**The problem**
Would you repeat every line below exactly, please?

**Data excerpt**
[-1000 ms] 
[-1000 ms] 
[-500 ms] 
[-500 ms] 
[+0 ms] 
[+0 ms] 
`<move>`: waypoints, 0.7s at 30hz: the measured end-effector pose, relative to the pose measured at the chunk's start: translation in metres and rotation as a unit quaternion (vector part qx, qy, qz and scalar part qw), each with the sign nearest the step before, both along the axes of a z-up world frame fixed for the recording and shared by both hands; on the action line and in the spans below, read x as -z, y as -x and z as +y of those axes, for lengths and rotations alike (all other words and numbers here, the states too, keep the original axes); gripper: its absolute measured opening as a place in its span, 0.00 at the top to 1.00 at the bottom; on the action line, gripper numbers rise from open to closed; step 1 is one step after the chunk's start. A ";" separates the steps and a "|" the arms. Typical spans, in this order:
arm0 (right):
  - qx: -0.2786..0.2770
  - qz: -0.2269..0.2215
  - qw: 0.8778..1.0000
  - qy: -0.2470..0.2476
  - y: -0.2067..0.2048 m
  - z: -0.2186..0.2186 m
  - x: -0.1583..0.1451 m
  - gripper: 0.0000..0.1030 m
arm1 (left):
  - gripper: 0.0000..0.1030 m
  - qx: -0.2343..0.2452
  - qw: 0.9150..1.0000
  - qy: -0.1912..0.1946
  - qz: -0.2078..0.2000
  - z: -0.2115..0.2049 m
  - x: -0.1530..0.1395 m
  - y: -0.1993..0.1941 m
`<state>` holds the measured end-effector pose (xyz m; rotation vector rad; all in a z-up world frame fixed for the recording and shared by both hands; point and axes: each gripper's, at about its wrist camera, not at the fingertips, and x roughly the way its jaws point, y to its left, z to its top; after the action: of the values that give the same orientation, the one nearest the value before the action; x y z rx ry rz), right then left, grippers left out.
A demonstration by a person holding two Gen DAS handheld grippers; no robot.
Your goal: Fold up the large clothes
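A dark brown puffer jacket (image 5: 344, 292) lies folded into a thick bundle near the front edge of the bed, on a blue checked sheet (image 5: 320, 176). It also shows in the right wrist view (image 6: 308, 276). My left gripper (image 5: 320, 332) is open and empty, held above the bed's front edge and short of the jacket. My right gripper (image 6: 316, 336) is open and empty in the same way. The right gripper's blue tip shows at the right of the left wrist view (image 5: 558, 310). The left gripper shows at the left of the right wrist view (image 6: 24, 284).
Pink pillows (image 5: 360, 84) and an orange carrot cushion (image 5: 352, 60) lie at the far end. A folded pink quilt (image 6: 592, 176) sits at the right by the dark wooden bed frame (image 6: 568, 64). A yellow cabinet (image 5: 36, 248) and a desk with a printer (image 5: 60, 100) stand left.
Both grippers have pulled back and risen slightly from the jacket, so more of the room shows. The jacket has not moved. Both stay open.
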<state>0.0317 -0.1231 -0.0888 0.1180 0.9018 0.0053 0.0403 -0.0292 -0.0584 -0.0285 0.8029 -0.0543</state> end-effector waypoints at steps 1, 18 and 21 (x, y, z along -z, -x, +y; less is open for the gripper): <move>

**Solution to the problem**
[-1000 ms] 
[-1000 ms] 
[-500 ms] 
[-500 ms] 
[+0 ms] 
[+0 ms] 
`<move>`: waypoints, 0.7s at 30hz: the measured end-effector pose, relative to the pose measured at the chunk's start: translation in metres and rotation as a unit quaternion (vector part qx, qy, qz and scalar part qw), each with the sign nearest the step before, both along the axes of a z-up world frame fixed for the recording and shared by both hands; on the action line and in the spans below, read x as -z, y as -x and z as +y of those axes, for lengths and rotations alike (all other words and numbers here, the states too, keep the original axes); gripper: its absolute measured opening as a place in its span, 0.00 at the top to 1.00 at the bottom; on the action line, gripper numbers rise from open to closed; step 1 is one step after the chunk's start. A ";" separates the steps and a "|" the arms. Typical spans, in this order:
arm0 (right):
  - qx: -0.2786..0.2770
  - qz: -0.2269..0.2215
  - qw: 0.8778..1.0000
  - qy: -0.2470..0.2476
  - y: -0.2067..0.2048 m
  - z: -0.2186..0.2186 m
  - x: -0.1583..0.1451 m
  - gripper: 0.0000..0.1030 m
arm1 (left):
  - gripper: 0.0000..0.1030 m
  - qx: -0.2343..0.2452
  - qw: 0.9150..1.0000
  - qy: -0.1912..0.1946
  - qz: -0.2078..0.2000
  - z: -0.2115..0.2049 m
  - x: -0.1530..0.1395 m
  - y: -0.1993..0.1941 m
`<state>` holds the measured end-effector pose (xyz m; rotation vector rad; all in a z-up world frame fixed for the recording and shared by both hands; point and axes: each gripper's, at about its wrist camera, not at the fingertips, and x roughly the way its jaws point, y to its left, z to its top; after the action: of the values that give the same orientation, the one nearest the value before the action; x y z rx ry rz), right then left, grippers left out.
A demonstration by a person holding two Gen DAS handheld grippers; no robot.
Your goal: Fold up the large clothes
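A dark brown puffer jacket (image 5: 344, 292) lies folded into a thick bundle near the front edge of the bed, on a blue checked sheet (image 5: 320, 176). It also shows in the right wrist view (image 6: 308, 276). My left gripper (image 5: 320, 332) is open and empty, held above the bed's front edge and short of the jacket. My right gripper (image 6: 316, 336) is open and empty in the same way. The right gripper's blue tip shows at the right of the left wrist view (image 5: 558, 310). The left gripper shows at the left of the right wrist view (image 6: 24, 284).
Pink pillows (image 5: 360, 84) and an orange carrot cushion (image 5: 352, 60) lie at the far end. A folded pink quilt (image 6: 592, 176) sits at the right by the dark wooden bed frame (image 6: 568, 64). A yellow cabinet (image 5: 36, 248) and a desk with a printer (image 5: 60, 100) stand left.
Both grippers have pulled back and risen slightly from the jacket, so more of the room shows. The jacket has not moved. Both stay open.
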<state>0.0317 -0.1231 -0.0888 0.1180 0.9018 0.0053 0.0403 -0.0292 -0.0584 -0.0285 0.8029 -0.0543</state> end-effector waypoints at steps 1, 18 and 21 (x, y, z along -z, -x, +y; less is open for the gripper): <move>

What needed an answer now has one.